Speed in unit tests matters
It’s extremely frustrating to have to wait for over ten minutes when you’re ready to commit some new code, just because you have to wait for a big, slow unit test suite to complete. It’s also frustrating when you’re actively addressing a known bug that’s been exposed by unit tests and, having made a change that will hopefully fix it, sit and twiddle your thumbs as the tests re-run. Efficiency matters, even in unit tests.
I’ve spent a few workdays attacking the test suite for the module I’m working on with the proper tools—a profiler and KCacheGrind, a profiling data visualiser. By figuring out where the test suite spent most of its time and optimising the slow parts (largely by caching data that were recomputed superfluously, caching prepared statements, etc.), I cut down the expected running time for company-wide unit tests by an estimated 10% and my own module’s tests by approximately 80%—an improvement by a factor of 5, from 12:31 to 2:40!
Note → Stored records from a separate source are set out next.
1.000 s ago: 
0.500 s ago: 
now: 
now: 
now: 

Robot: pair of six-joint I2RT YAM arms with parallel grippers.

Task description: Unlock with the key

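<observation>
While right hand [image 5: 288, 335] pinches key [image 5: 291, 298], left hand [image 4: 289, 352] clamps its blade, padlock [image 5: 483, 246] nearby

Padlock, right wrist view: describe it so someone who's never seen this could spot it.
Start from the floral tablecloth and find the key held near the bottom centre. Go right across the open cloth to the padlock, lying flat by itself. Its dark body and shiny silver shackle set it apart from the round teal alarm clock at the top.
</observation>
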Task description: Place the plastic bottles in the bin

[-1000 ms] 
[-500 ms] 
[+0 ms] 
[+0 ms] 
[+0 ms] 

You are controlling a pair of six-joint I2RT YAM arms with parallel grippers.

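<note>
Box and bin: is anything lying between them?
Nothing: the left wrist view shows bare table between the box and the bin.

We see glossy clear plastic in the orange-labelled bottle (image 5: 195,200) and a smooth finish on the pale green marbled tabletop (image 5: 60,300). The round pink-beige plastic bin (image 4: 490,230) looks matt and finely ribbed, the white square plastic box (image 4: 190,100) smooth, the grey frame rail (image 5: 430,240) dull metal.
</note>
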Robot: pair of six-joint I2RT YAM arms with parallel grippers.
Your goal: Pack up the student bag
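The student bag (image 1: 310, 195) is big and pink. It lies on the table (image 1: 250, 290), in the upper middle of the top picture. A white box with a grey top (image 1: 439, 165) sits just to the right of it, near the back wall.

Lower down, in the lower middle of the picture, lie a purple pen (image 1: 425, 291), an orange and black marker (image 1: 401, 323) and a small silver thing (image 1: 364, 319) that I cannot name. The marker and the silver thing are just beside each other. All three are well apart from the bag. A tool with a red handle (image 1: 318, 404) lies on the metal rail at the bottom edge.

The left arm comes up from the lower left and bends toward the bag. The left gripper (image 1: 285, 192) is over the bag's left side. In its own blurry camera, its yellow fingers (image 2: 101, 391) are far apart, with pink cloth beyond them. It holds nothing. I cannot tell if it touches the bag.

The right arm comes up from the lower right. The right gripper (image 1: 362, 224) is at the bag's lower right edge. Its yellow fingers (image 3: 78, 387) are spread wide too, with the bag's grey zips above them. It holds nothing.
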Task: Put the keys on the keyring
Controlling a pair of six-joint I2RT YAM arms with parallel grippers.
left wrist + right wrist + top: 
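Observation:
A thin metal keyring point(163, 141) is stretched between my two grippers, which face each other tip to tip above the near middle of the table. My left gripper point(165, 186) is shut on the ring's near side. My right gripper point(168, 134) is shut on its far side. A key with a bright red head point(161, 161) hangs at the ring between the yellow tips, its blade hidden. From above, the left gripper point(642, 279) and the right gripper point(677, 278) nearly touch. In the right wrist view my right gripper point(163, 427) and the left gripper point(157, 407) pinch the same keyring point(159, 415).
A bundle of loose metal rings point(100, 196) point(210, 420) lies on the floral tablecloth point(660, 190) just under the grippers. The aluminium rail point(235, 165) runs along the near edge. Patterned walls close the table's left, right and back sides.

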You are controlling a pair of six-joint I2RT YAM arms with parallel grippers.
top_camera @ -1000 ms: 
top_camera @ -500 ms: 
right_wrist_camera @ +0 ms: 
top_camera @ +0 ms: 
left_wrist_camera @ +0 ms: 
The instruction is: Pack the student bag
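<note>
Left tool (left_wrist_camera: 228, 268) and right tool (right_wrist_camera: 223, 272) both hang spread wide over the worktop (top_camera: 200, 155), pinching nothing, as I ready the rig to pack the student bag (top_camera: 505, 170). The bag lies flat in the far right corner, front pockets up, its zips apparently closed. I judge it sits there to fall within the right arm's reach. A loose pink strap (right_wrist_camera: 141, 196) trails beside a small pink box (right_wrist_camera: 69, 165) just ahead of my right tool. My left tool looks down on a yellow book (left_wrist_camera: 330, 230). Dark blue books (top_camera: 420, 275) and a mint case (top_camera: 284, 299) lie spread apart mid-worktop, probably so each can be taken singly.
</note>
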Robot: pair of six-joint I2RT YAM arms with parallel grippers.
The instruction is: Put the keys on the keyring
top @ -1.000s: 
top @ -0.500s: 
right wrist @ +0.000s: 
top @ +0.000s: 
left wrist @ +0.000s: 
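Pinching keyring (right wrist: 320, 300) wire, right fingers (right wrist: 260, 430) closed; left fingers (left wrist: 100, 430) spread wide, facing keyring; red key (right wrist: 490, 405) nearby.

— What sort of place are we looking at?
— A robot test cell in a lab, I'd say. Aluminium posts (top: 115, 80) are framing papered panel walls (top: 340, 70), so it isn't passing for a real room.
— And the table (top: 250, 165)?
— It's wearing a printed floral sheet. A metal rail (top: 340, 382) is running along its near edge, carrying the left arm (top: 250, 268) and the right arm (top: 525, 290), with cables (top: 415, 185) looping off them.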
Of course this number is going to creep up as the test suite grows, coverage improves, and setup becomes more involved. However, that’s all the more reason to do this, and just means that it may become relevant to do it again at some point in the future.
As a bonus, the majority of the performance improvements were to business code exercised by the unit tests rather than code exclusive to the test framework, so application performance will be improved as well. I should be cautious in my conclusions here, though: While there will be improvements, some of the code exercised very heavily by unit tests is not run very frequently by users.